Saper leggere l’etichetta dei prodotti è di fondamentale importanza! Nel caso della pasta, discriminare i vari marchi, permette di prediligere la qualità del prodotto.
Quali parametri bisogna valutare?
- Inizia dagli ingredienti:la pasta, secondo la legislatura italiana, deve essere costituita solo da FARINA DI GRANO DURO e acqua! E’ concesso un quantitativo massimo del 3% di FARINA DI GRANO TENERO dovuto a contaminazioni accidentali.
- Paese di coltivazione del grano: guarda se quel grano ha origini italiane o estere;
- Paese di molitura del grano: ovvero il paese in cui quel grano è stato macinato;
RICORDA che il grano proveniente da alcuni paesi esteri non per forza è peggiore di quello italiano!

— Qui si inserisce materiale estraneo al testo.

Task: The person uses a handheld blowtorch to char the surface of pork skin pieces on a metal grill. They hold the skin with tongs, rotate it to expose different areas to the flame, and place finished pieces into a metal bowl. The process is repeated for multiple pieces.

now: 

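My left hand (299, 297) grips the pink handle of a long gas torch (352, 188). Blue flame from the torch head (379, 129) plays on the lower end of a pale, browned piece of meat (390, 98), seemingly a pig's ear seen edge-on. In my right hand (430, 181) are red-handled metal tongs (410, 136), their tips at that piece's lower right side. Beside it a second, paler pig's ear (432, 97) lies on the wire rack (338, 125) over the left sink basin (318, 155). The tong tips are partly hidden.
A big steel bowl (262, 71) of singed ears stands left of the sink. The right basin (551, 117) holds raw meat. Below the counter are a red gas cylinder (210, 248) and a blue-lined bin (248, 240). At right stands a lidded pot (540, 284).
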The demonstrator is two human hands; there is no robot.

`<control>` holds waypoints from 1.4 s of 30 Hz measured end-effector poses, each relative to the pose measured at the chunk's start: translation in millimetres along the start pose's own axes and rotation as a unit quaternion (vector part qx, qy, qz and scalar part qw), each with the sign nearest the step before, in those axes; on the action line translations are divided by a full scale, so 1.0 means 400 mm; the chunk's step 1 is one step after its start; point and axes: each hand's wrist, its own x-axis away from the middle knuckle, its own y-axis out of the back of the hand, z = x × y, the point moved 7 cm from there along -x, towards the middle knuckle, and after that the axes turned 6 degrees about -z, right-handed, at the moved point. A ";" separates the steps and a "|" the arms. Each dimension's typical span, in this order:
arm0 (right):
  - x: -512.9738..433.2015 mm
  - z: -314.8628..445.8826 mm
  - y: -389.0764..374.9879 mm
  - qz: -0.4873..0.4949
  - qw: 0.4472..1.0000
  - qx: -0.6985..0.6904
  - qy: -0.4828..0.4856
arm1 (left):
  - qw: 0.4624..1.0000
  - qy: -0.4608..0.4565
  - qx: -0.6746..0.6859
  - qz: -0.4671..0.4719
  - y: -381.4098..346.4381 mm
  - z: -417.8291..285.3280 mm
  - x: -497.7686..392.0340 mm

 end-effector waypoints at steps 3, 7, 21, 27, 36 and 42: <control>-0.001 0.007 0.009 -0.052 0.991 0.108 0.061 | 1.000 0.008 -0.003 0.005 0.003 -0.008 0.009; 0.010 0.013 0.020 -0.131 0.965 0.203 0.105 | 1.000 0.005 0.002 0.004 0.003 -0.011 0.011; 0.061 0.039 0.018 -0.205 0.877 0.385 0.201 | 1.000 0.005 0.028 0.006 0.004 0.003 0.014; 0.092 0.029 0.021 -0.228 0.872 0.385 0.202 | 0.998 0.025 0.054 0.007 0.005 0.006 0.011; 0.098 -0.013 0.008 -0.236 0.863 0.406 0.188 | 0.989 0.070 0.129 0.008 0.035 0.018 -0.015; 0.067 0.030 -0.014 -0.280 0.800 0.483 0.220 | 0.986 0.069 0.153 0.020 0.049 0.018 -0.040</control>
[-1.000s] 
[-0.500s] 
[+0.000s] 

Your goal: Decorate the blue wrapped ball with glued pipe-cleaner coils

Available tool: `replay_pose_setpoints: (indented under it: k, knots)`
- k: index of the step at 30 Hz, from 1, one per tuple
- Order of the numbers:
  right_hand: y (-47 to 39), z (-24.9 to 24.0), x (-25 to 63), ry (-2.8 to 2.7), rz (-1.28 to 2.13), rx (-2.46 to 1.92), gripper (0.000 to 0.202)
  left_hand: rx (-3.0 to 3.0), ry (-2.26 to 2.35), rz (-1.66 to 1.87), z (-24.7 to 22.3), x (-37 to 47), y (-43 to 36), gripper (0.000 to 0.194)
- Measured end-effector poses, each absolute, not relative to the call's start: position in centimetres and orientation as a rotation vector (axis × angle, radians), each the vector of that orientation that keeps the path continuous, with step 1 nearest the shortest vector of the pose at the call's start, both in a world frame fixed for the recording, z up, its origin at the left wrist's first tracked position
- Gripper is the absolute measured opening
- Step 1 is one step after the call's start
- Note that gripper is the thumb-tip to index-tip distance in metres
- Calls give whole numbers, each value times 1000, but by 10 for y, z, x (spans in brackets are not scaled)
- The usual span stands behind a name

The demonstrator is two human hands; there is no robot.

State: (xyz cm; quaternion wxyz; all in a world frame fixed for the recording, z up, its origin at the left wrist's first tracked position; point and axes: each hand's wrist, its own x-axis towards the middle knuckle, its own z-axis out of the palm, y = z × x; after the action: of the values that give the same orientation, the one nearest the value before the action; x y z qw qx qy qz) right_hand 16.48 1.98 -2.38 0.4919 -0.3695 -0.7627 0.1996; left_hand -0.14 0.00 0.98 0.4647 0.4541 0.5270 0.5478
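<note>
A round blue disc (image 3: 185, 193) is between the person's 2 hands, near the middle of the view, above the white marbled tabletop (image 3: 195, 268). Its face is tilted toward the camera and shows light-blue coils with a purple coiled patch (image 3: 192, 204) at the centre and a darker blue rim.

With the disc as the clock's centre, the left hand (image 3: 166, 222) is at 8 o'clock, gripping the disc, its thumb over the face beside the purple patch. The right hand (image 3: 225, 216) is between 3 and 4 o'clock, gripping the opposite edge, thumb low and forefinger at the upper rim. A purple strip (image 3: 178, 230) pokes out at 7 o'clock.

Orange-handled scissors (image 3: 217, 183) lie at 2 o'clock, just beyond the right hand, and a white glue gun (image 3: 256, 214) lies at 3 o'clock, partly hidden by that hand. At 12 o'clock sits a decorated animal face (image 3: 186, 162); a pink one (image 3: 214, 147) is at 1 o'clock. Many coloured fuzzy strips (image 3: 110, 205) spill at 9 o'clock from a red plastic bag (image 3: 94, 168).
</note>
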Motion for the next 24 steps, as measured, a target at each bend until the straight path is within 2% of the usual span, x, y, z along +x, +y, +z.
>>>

*TRAFILATURA: prediligi pasta trafilata al bronzo; questo processo di lavorazione renderà il prodotto più ruvido e poroso migliorando, così, l’assorbimento del condimento utilizzato.
*LENTA LAVORAZIONE e soprattutto temperature e tempi di essicazione adeguati al formato della pasta (spesso non indicati in etichetta);
RICORDA anche che una pasta di qualità non si rompe in cottura, deve essere resistente durante la masticazione e non deve essere eccessivamente collosa.
*LA QUALITA’ LA FANNO LE PROTEINE! Più proteine sono presenti nella pasta e più questa è di qualità: un prodotto di ottima qualità deve avere una percentuale di proteine non inferiore al 14%.
Il quantitativo di proteine è ovviamente correlato alla quantità di glutine; queste percentuali impediscono la fuoriuscita di amido durante la cottura che permette, a sua volta, di avere un’ottima tenuta in cottura.
Prova a vedere nella tua dispensa le varie confezioni di pasta e confronta questi parametri.
Fai una spesa intelligente e prediligi sempre la qualità dei prodotti.